Amino acids in a protein are analogous to letters in an alphabet, short subsequences of amino acids are analogous to words in an unknown language, and a protein’s entire amino-acid sequence to a document encoding its structure and function. Therefore, I applied techniques from natural language processing to learn the language of proteins. Given a large collection of unlabeled texts, word2vec and doc2vec are well-established methods that learn to convert words and documents to vectors that capture their meaning. Similarly, using a large collection of unlabeled protein sequences, I trained a model that learns to vectorize proteins such that similar vectors encode similar proteins. These vectors can then be used in machine-learning models that predict protein properties from small amounts of labeled data. Models built using these vectors predict protein properties without explicit knowledge of the protein’s structure or the properties of its amino acids. Instead, the encoding process transfers information from the unlabeled sequences to the prediction problem.
Learn to encode proteins
I spent the first part of my PhD using machine learning to predict protein properties from small sets of measured sequences. The first step of a machine-learning pipeline for proteins is encoding the proteins. We used what’s known as a one-hot encoding. For example, if I want to encode the DNA sequence AGTT, then I can encode each position using three 0s and one 1. Of course, for proteins, I would need 19 zeros and one 1 for each position.
One-hot encodings are a good default. They do, however, have some drawbacks. One-hot encodings are space-inefficient and don’t account for the amino acid properties. There are lists and tables of amino acid properties, but different problems will require different properties, and it’s not obvious beforehand what those are. One-hot encodings are also surprisingly difficult to implement correctly. This quarter, I TAd a class where we had the students reproduce many of my results. Helping them with their homework, I noticed that the single most difficult part was making the one-hot encodings of the sequences. This gets even worse when you don’t have a TA who picks out all the sequences for you and pre-aligns them! So if we’re training models to predict protein properties from data, why not train models to encode the proteins too?
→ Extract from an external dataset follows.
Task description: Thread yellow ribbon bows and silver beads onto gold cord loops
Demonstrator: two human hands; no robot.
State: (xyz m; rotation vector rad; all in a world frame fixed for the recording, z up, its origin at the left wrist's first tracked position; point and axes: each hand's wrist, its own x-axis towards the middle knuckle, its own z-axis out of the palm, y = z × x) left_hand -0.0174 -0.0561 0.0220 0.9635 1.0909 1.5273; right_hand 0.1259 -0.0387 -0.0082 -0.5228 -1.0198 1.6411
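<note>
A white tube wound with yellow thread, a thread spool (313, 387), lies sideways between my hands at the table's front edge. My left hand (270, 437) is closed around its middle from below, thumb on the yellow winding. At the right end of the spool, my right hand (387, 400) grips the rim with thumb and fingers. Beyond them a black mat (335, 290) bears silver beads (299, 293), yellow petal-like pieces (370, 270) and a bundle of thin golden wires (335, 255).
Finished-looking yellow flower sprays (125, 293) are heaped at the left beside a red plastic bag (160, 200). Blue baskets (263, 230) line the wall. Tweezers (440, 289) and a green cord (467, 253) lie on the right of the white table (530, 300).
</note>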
Of course, I’m not the first person to have this idea. In natural language processing, there’s an analogous problem when encoding sequences of words. Starting with word2vec, people have used learned vectors to represent words and sentences. (These are often known as ‘embeddings’ because they ‘embed’ words into a vector space). Other people have explained these in much more detail (and much better than I can). For example: word2vec, doc2vec. These all use the assumption that similar words occur in similar contexts to learn embeddings that place words with similar meanings close together in the embedded space. They’re generally trained on massive datasets, such as all of Wikipedia. This means that, in addition to providing a convenient representation, they also encode information from massive (and free) unlabeled datasets, which improves performance on a variety of tasks.
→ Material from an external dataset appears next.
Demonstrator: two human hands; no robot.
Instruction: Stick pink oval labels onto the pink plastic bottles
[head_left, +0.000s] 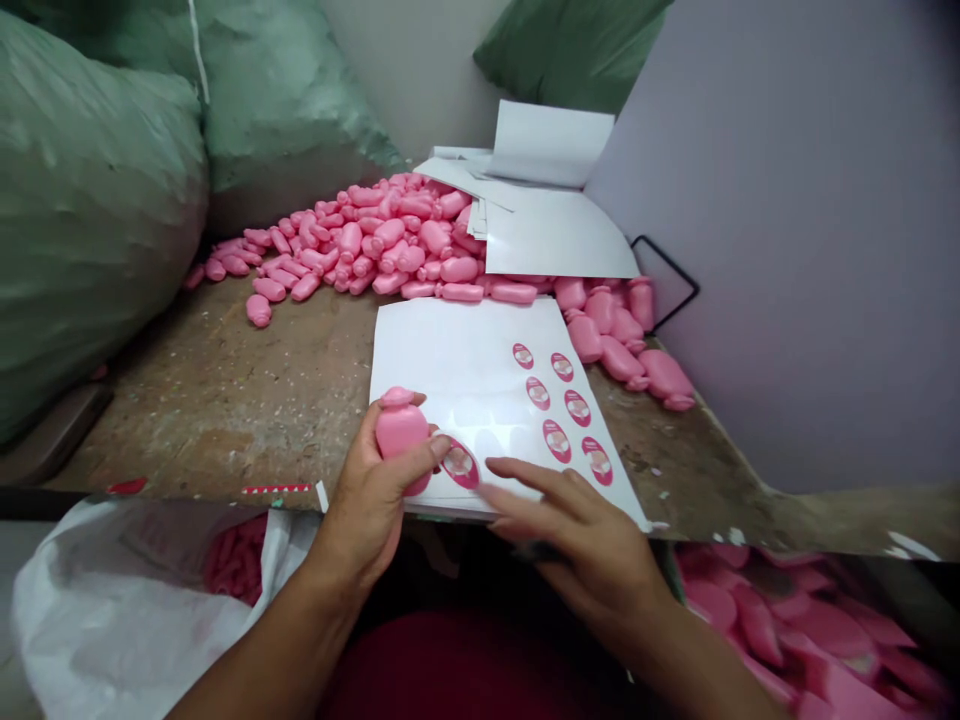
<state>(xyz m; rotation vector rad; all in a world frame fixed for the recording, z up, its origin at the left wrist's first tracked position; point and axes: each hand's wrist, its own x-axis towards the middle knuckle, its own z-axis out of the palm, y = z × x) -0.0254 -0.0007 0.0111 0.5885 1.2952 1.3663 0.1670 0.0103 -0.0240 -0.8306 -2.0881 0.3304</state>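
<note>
My left hand point(367, 490) is closed around a small pink plastic bottle point(402, 430), its narrow capped end pointing up. At my left thumb tip is an oval pink sticker point(460, 464); whether it is stuck to the thumb or lies on the sheet, I cannot tell. Just right of that sticker, my right hand point(570, 520) has its fingers stretched out and apart, smeared by motion, with nothing visible between them. Under both hands lies a white sticker sheet point(442, 350), with several oval stickers point(577, 408) left on its right side.
Behind the sheet is a heap of pink bottles point(390, 235), partly under loose white sheets point(559, 230). More bottles point(619, 345) lie against the grey panel point(787, 250). Big green sacks point(90, 200) stand at left. Below the table edge are a white sack point(112, 610) and pink pieces point(795, 620).
</note>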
For example, if I want to train a model to learn whether movie reviews are positive or negative, I need a dataset of reviews that are labeled as positive or negative. That usually means that somebody has to manually label the reviews, which puts an upper limit on how many examples I can obtain. On the other hand, downloading all of Wikipedia is quick and easy. Likewise, I work with small sets (< 300 sequences-label pairs) of labeled protein sequences, but I can also go and download 500,000+ protein sequences from UniProt.
Inspired by doc2vec, I created a two-part pipeline for embedding sequences of interest. First, unsupervised doc2vec embedding models were trained on proteins downloaded from UniProt. Instead of ‘words,’ we have ‘k-mers’, which I obtain by chopping each protein up into subsequences of length k. For example, for k = 3, there are three lists and each list begins at one of the first three amino acid positions of the sequence. Doc2vec learns an embedding for each overall sequence and for each k-mer. I chose to use 64-dimensional embeddings.
Once I have this unsupervised embedding model, I can use it to encode sequences of interest by first chopping them into k-mers of the same size. These encodings then serve as inputs in Gaussian process (pdf) regression models.
Encodings enable accurate models
I tested embeddings on four protein prediction tasks, comparing their performance to one-hot encodings of sequence or sequence and structure, encodings based on physical properties (AAIndex and ProFET), and string mismatch kernels. For all of these tasks, the embeddings performed at least as well as the other methods despite not using alignments, structural information, or physical properties. For example, here are the test predictions for channelrhodopsin localization, where embeddings have both the highest Kendall Tau and lowest mean absolute deviation.
I chose to use 64-dimensional embeddings, but it turns out that I can still train reasonably accurate models after reducing the number of embedding dimensions to 16.
Think about this for a minute. The protein of interest has over 200 amino acids. Protein translation and trafficking is a multi-step, poorly-understood process. Previously, we had found that there are no simple sequence or structure predictors of membrane localization. But I can store enough information in 16 numbers to predict how well it will be trafficked to the cell plasma membrane.